From the records below, please repeat exactly the line that has "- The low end", the line that has "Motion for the", and every line between them, and nothing else.

═══ Record excerpts ═══

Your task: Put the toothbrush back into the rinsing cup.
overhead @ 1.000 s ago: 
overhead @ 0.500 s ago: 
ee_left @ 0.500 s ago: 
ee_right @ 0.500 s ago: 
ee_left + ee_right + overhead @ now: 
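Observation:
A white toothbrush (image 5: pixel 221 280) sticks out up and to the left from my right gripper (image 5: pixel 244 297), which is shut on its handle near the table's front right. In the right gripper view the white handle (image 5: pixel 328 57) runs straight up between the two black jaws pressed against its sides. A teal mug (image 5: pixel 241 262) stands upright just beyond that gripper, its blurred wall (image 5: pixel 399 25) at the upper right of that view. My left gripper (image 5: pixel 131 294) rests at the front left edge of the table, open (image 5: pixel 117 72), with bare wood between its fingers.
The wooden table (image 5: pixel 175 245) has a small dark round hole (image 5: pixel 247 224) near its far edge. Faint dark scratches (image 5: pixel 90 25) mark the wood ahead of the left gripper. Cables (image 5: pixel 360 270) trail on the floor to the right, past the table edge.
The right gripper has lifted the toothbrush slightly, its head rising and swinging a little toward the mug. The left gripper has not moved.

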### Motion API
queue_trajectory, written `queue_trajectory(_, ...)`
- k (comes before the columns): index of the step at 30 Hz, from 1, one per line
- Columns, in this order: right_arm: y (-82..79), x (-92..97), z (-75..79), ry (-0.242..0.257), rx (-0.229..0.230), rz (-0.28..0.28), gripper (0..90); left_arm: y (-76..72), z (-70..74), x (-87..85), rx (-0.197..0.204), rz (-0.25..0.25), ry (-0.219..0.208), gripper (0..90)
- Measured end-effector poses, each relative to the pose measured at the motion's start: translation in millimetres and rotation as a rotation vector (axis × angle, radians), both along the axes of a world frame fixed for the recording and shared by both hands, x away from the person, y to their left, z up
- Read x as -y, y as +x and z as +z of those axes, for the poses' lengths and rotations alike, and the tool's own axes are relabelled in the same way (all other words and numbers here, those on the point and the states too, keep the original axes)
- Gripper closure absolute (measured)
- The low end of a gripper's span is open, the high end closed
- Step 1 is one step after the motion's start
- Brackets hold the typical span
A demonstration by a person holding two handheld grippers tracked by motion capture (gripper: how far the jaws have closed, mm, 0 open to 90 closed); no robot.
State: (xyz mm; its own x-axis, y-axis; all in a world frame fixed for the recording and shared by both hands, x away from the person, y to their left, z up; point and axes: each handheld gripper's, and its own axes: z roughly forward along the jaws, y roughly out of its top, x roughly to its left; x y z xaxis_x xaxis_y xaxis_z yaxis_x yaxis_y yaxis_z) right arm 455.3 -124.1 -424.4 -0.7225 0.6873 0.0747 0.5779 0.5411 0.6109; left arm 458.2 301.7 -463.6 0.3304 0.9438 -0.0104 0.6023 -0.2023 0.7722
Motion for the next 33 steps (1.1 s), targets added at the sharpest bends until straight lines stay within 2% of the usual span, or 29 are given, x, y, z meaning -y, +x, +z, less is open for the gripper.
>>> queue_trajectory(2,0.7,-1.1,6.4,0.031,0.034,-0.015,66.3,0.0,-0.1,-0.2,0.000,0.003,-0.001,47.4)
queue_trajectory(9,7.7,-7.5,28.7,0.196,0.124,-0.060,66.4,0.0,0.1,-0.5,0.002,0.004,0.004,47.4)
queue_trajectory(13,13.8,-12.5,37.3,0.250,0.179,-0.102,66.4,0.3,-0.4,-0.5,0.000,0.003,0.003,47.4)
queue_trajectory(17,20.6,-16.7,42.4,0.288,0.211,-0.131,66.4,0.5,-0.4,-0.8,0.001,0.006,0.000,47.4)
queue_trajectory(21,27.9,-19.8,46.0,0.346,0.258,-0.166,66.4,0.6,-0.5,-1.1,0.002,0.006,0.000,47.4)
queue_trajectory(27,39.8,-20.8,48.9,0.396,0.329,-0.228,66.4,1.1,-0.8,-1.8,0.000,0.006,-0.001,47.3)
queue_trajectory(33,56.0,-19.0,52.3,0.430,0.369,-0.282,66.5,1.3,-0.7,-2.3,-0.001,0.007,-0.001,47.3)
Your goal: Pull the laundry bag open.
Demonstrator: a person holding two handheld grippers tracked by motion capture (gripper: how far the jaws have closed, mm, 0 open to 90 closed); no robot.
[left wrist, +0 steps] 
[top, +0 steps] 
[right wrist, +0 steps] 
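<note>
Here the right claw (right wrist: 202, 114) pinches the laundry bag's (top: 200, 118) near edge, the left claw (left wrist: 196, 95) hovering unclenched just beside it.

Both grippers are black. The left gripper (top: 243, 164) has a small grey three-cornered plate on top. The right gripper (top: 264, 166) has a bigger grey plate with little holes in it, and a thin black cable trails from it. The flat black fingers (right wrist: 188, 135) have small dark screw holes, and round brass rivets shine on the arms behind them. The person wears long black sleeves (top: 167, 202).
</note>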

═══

● Solution to this exercise:
- The low end of a gripper's span is open, the high end closed
- Step 1 is one step after the motion's start
- Brackets hold the typical span
A demonstration by a person holding two handheld grippers tracked by motion capture (gripper: how far the jaws have closed, mm, 0 open to 90 closed); no robot.
State: (xyz mm; its own x-axis, y-axis; all in a world frame fixed for the recording and shared by both hands, x away from the person, y to their left, z up; point and axes: each handheld gripper's, and its own axes: z roughly forward along the jaws, y roughly out of its top, x roughly to its left; x y z xaxis_x xaxis_y xaxis_z yaxis_x yaxis_y yaxis_z) right arm 455.3 -124.1 -424.4 -0.7225 0.6873 0.0747 0.5779 0.5411 0.6109; left arm 458.2 301.7 -463.6 0.3304 0.9438 -0.0104 0.6023 -0.2023 0.7722
Motion for the next 33 steps (1.1 s), targets added at the sharpest bends until straight lines stay within 2% of the usual span, or 29 are given, x, y, z meaning -y, +x, +z, less is open for the gripper.

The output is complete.